Нет, ну я прекрасно понимал, что он хотел этим сказать. Редкий мужик в колледже, будь то студент или препод, не ухнул бы, оказавшись рядом с Мэнди. Это было все равно что стоять возле раскаленной печи. Меня возмутило другое: этот гад всего минуту назад услышал, что одна из пяти девушек погибла, и у него еще хватает наглости облизываться на мою подружку!

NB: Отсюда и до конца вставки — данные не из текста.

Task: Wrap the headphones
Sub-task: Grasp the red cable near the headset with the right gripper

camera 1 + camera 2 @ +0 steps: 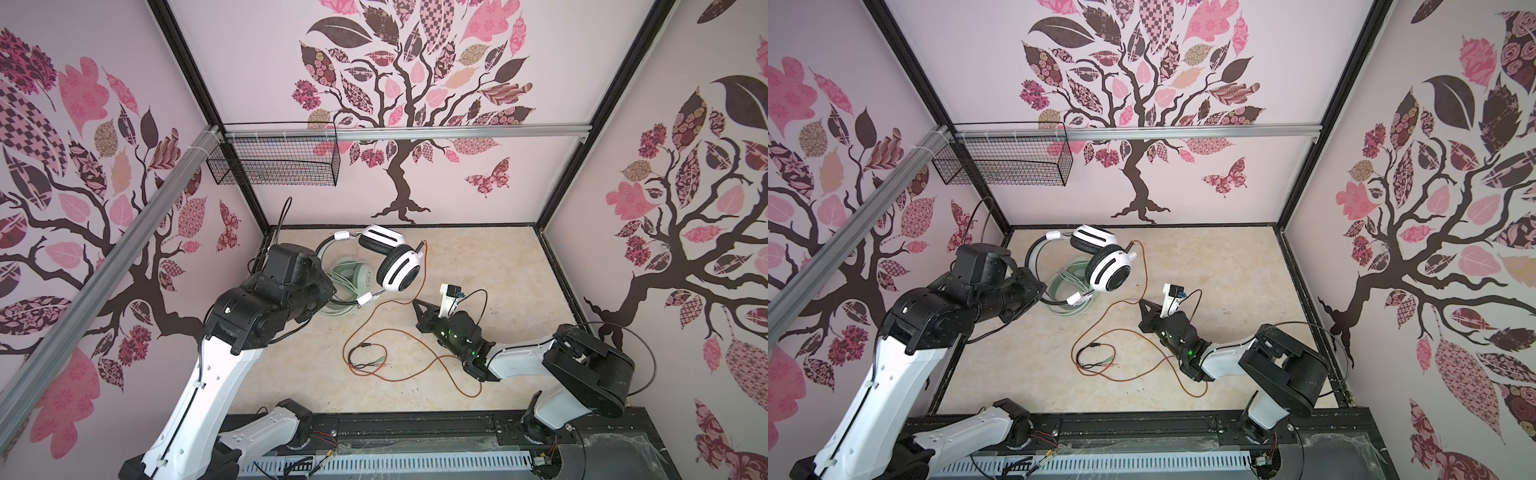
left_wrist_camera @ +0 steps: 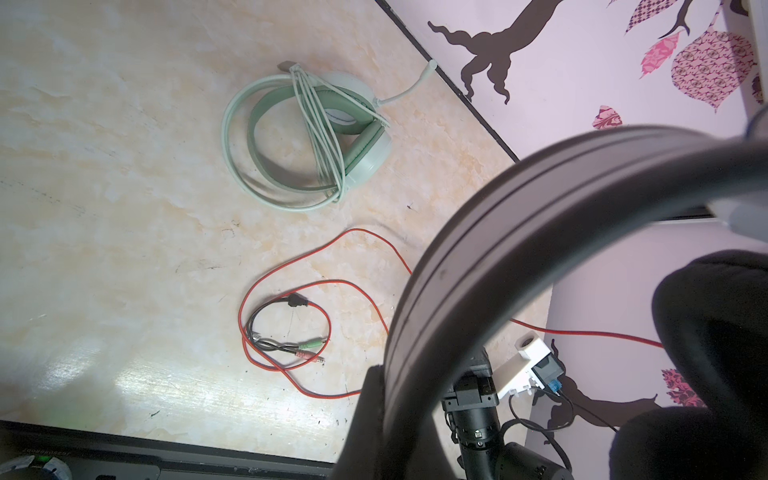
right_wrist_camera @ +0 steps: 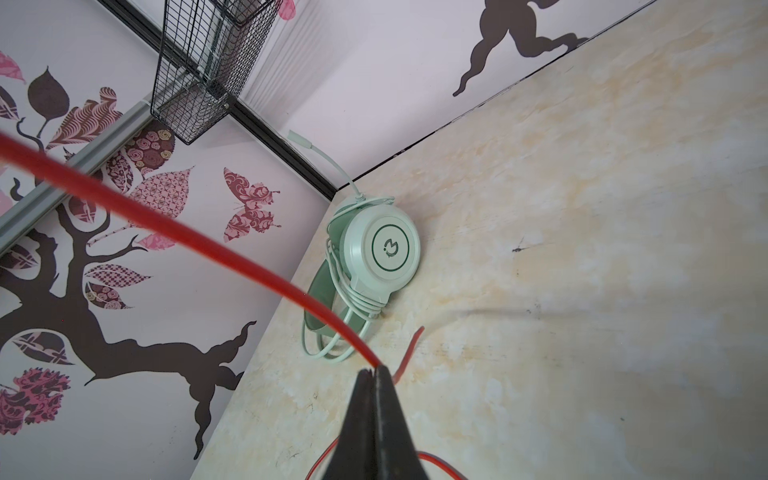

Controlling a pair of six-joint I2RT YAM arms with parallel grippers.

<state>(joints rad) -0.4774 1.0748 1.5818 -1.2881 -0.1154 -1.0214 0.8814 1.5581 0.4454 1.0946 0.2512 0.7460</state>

— Просто хотел сказать, что тебе повезло, — пояснил Фрейзер.
— Да? Уж лучше помолчи, ладно? Сиди и молчи.
— Не кипятись.
В девять тридцать у меня начиналась лекция по Александру Поупу. Недолго думая, я решил ею пожертвовать. Сказал Фрейзеру, что ему тоже придется пропустить занятия. Он пытался возражать, но я плевать на это хотел: взял наши подносы, вернул их на раздачу и потащил его обратно во Фрайарзфилд-Лодж.
Я велел ему как можно точнее показать мне все, что он тогда делал.
— Хочешь, чтобы я повторил ритуал заново?
— Ты что, дебил? Просто опиши подробно, что ты делал и как.
— Это никак не связано, ты ведь понимаешь? Ну, с новостью про Сэнди.
— Я-то понимаю, придурок ты хренов. Думаешь, я совсем тупой? Я просто хочу знать, что именно ты натворил.
Фрейзер снова впустил меня в свою комнату, в которой, как мне теперь казалось, воняло мухоморами и поганками. Продемонстрировал целый набор причиндалов: подсвечники, солонки, курительные палочки из сандала, мирры и пачули. Поведал, как разрисовал чердачный пол, и пробубнил какие-то заклинания.
Тут я его прервал:
— А откуда ты вообще знал, что делать? Что именно рисовать на полу, какие произносить слова и все такое?
Он посмотрел на меня с удивлением:
— В книжке вычитал.
— В какой еще, нафиг, книжке?
— Ну, я одно время собирал всякие книжки по теме. Потом случайно нашел и эту.
— Так ты что, просто действовал по инструкции? А там не сказано, как… ну, избавиться от этого… этой дряни?
— Не-а. Она была не целая.
— Не целая? — У меня вдруг возникло нехорошее предчувствие.
— Ага, листы вырваны. Я нашел их на чердаке — саму книжку и еще рукопись.
Комната поплыла у меня перед глазами.
— Ты нашел на чердаке рукопись?
— Ну да. Она просто валялась там, как будто ждала меня.
— Покажи! Покажи эту книгу! — У меня закружилась голова. Накатила тошнота.
— Ладно-ладно, успокойся. Здесь она, сейчас достану.
Он полез в тайничок, в котором, очевидно, и уберег ее от дотошных глаз Дика Феллоуза. Вытащил один из ящиков комода и перевернул его вверх дном над кроватью, вывалив все содержимое — носки, трусы, майки — на замызганное одеяло. К наружной части днища был приклеен скотчем пухлый коричневый конверт. Фрейзер отодрал его, вскрыл и достал ту самую книгу. Точнее, пожелтевшие останки книги. Обложка куда-то подевалась, корешок был выдран, вдобавок не хватало доброй половины страниц. А те, что уцелели, были переложены несколькими листами светло-коричневой кальки, на которых виднелись схемы и описания ритуалов, каллиграфически выведенные черной индийской тушью.
Взяв ее в руки, я чуть не лишился чувств. Понимаете, эта книга была мне прекрасно знакома. Ведь она принадлежала мне. Более того, автором приложенной к ней рукописи был я.